Les agriculteurs à bout de nerfs

Au nom de la terre (Édouard Bergeon, 2019)

  • 05/12/2019
  • Guillaume Lançon

Présenté au Festival du film francophone d'Angoulême en 2019, Au nom de la terre est un drame réalisé par Édouard Bergeon, fils d'agriculteur, sur les conditions de travail et de vie de ces derniers. Il s'inspire directement de l'existence du cinéaste et de sa famille.

Pierre Jarjeau (Guillaume Canet) a 25 ans quand il rentre du Wyoming pour retrouver sa fiancée, Claire (Veerle Baetens), et reprendre avec elle la ferme familiale. Vingt ans plus tard, l'exploitation s’est agrandie, la famille aussi. C’est le temps des jours heureux ; du moins, au début… L'affaire familiale se met en effet à crouler sous les dettes, si bien que Claire n'a d'autre choix que de cumuler deux emplois. Thomas, leur fils, jongle entre les études, le vélo et la ferme. Malgré les difficultés que connaît la famille Jarjeau, des moments de bonheur contre-balancent les problèmes d'argent, de main-d'œuvre, ainsi que les difficultés posées par ces machines neuves et chères qui ne fonctionnent pas et commencent à épuiser Pierre.

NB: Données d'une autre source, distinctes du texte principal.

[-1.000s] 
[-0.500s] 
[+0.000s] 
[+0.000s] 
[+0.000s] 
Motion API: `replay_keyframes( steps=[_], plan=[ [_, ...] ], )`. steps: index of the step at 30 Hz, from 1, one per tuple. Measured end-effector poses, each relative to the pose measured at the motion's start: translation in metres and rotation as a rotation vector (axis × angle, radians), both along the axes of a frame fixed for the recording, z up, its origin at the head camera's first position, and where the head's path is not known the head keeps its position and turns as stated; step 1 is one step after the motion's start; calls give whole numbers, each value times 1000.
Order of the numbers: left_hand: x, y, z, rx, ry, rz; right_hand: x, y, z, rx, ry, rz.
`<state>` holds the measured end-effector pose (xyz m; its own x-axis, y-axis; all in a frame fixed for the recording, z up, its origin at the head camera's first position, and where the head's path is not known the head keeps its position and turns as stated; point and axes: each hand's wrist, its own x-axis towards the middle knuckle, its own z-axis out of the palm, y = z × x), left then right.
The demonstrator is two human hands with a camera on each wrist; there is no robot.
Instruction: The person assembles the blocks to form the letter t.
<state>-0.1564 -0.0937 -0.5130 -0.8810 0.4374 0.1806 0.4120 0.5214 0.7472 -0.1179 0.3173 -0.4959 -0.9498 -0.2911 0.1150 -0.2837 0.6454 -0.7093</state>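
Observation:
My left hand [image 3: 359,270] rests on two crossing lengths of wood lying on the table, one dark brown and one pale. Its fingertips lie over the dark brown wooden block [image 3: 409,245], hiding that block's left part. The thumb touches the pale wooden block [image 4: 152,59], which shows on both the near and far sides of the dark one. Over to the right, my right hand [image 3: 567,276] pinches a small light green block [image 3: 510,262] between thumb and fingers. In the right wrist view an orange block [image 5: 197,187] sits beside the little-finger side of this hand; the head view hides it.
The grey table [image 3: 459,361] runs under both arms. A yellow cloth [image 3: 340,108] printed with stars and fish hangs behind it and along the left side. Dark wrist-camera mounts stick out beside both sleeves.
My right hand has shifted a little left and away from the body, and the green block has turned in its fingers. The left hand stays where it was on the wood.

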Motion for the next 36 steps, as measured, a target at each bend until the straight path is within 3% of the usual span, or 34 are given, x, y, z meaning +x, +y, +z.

Le film est plutôt lent, Bergeon prenant le temps de nous montrer les détails : Thomas à vélo, Claire pratiquant son autre métier, Jacques (le père de Pierre, interprété par Rufus) venant vérifier si la ferme reste à flot… Le malheureux incendie qui touche la bergerie sert toutefois de point de bascule : à partir de ce moment-là, Pierre lâche prise, perd le contrôle, se renferme sur lui-même et devient violent envers les siens. C'est avec ce burn-out que les ennuis commencent pour de bon. La folie qui s'empare progressivement de Pierre nous fait entrer frontalement dans son intimité : il ne tient plus debout, prend des médicaments à outrance, récupère le tabac de ses cigarettes déjà fumées pour en fumer d'autres… En fin de compte, vous l'aurez deviné : il se suicide. Son passage par l'hôpital psychiatrique n'aura donc pas eu raison de ses conditions de travail oppressantes.

« Il y a un agriculteur chaque jour qui se donne la mort en France. »

Le plus troublant dans ce film est qu'il est inspiré d'une histoire vraie : celle du réalisateur, qui en tire une fiction lorgnant du côté du documentaire. Les images d'archives à la fin du film ne sont d'ailleurs pas sans rappeler l'issue de BlacKkKlansman (Spike Lee, 2018), autre film récent s'appuyant sur des faits réels. Cet appendice vient porter le coup de grâce au spectateur, surtout qu'il fait suite à la mention suivante s'affichant à l'écran : « Il y a un agriculteur chaque jour qui se donne la mort en France. »

Au nom de la terre rend compte d'un choc intergénérationnel (incarné par Pierre et son père) et de l'évolution de la manière dont fonctionne l'agriculture dans notre pays : auparavant, quand les finances étaient dans le rouge, les hommes travaillaient plus pour combler les trous. Aujourd'hui, comme l'a signalé Édouard Bergeon en interview, les organismes censés aider les agriculteurs à garder la tête hors de l'eau les rendent dépendants d'une surproduction ingérable tant sur le plan physique que psychologique. Au nom de la terre relaie une crise trop peu évoquée par les médias traditionnels ; à travers ce film très réussi, Bergeon s'efforce de donner de la visibilité aux travailleurs de la terre, et de sonner l'alarme d'un esclavagisme moderne qui vire à l'absurde.